Legislatures and the Public Administration: Framing Regulations That Implement Advisory Opinions
Advisory opinions function as a guideline for the elaboration of public policies that must comply with the human rights standards developed by the IACtHR and serve to prevent future violations of the Convention. In this regard, national parliaments and regulators as part of the public administration often consider the criteria developed in advisory opinions for the development of regulations and legal bills that allow those criteria to be applied domestically. Notably, this approach usually is taken without consideration of whether the advisory opinion was requested by their own state or not.
For example, the Argentine public administration issued Decree 476/2021 on recognition of self-perceived gender identity (and rectification of public records) as a result of Advisory opinion No. 24 on gender identity, equality, and non-discrimination of same-sex couples, originally requested by Costa Rica in 2017. In Costa Rica, approval of same-sex marriage was also achieved as a result of the same advisory opinion.Footnote 18 In this case, the legislative procedure on the matter had its origin in a ruling by the Supreme Court of Costa Rica and its Constitutional Chamber, that aimed to implement what was decided by the IACtHR in the Costa Rican internal regulatory framework, by ordering (with a peremptory deadline) the legislature to adapt the local Family Code to the advisory opinion.

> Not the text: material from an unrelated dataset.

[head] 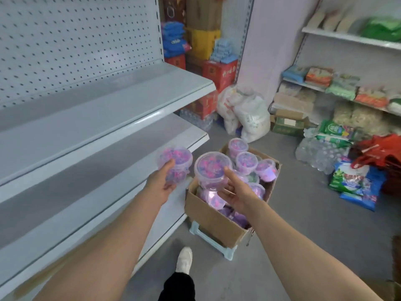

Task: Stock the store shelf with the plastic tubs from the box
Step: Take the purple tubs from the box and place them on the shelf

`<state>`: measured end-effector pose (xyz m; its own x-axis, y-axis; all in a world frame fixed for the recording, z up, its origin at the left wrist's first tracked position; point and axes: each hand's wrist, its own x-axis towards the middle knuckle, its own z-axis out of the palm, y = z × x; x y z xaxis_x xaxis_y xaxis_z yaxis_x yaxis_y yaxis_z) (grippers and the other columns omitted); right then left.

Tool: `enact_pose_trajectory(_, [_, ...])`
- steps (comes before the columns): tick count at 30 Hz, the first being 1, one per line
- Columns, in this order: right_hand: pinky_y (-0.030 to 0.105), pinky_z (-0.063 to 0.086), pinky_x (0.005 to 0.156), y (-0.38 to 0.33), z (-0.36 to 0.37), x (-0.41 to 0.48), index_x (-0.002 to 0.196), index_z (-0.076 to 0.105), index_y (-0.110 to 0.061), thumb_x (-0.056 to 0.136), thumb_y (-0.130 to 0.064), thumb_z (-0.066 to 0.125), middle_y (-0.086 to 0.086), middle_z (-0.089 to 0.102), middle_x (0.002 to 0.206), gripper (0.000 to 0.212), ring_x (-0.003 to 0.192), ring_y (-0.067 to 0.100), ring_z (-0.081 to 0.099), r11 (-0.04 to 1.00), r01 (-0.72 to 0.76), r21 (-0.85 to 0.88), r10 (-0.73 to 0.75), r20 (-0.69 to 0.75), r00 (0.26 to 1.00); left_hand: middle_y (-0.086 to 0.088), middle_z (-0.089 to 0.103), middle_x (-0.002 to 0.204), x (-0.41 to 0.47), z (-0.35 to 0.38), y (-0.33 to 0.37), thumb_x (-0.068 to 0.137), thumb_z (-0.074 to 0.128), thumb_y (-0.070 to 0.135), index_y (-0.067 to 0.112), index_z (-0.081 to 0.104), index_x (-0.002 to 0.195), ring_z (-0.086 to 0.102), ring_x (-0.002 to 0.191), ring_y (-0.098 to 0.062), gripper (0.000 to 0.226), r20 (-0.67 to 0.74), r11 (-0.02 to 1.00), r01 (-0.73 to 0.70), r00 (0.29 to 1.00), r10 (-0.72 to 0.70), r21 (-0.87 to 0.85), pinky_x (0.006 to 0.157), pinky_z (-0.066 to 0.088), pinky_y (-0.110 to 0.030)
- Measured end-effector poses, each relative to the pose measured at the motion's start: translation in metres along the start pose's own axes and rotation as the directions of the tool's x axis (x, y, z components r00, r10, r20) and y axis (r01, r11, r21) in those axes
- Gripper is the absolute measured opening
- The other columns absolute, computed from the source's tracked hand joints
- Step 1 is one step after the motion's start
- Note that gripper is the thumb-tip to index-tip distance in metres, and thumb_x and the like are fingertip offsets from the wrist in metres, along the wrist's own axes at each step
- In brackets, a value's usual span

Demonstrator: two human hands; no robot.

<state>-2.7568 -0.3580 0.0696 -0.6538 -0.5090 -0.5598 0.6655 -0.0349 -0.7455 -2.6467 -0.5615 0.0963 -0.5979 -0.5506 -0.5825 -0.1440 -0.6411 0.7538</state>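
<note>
Each hand grips one tub, left hand nearer the empty shelf (probably first to place), right hand over the box.

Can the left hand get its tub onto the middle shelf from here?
Probably yes. The left hand holds its tub right by the front edge of the middle shelf, whose surface there looks bare, with nothing between them.
</note>
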Motion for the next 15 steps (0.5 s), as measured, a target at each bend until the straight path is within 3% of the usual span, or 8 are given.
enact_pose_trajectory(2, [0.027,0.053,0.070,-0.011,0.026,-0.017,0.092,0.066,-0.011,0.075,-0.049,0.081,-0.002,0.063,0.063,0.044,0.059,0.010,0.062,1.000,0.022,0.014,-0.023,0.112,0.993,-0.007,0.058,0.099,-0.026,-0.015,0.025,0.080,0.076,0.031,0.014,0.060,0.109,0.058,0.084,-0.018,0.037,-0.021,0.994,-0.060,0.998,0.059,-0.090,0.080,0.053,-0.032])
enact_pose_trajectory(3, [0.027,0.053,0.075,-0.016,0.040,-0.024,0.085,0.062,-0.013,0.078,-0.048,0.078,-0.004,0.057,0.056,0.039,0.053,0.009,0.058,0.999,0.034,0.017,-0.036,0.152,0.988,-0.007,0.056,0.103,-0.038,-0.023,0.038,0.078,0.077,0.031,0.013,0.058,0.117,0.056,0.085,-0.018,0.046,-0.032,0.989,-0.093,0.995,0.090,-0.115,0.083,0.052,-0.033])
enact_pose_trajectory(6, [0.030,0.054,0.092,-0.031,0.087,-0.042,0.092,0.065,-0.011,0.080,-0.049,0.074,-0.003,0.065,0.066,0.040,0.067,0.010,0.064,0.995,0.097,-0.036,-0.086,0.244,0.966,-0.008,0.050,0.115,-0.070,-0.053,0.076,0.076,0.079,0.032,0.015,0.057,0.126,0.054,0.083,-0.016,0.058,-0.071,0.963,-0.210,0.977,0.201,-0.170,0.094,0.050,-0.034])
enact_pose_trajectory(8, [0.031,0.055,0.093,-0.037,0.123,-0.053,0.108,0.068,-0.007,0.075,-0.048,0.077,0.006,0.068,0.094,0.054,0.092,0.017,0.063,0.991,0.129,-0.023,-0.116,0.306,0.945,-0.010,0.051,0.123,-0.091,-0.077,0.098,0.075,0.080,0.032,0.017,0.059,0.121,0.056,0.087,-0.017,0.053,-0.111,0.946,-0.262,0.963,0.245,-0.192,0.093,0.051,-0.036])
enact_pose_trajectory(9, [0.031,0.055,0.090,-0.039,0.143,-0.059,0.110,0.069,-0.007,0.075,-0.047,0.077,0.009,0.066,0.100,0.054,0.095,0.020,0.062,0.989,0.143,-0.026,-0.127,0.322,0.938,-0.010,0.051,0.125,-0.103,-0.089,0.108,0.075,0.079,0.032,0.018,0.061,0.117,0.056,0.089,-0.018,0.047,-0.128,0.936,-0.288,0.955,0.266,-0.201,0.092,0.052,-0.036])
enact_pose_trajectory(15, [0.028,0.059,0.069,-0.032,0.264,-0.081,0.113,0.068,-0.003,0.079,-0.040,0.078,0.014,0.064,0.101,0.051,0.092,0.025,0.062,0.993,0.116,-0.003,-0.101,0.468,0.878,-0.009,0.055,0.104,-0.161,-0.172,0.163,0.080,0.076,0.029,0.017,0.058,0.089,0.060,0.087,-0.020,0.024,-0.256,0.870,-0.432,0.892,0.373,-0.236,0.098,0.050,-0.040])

More recently, a legislative change against indefinite reelection originated from a set of recommendations by the OAS electoral mission for the 2024 municipal elections in Costa Rica. The Legislative Assembly of Costa Rica modified Article 14 of Law 7794/1998 (Municipal Code) to limit indefinite re-election of mayors, reforming the law to allow a maximum term of two consecutive periods, pursuant to the criteria set by Advisory opinion No. 28 on presidential reelection without term limits in the context of the Inter-American human rights system, requested in 2021 by Colombia.
Conclusion
The implementation of advisory opinions by diverse actors has two important features. First, there is greater willingness to comply with advisory opinions than with contested opinions, because advisory opinions are promoted as interpretative guidelines and do not require specific reparation measures to be taken by the state as a consequence of a declaratory judgment of responsibility. This “distance” from a specific dispute allows for greater fluidity in the content of the opinion in the internal decision making of diverse agents within the states. Second, the state actors mentioned above are not obliged to explain that a rule is a direct consequence of an advisory opinion. This “silent influence” may be due in large part to a conscious decision by these actors not to express themselves on the legal value of these opinions in their decisions, avoiding discursive legal resistance from opposing actors.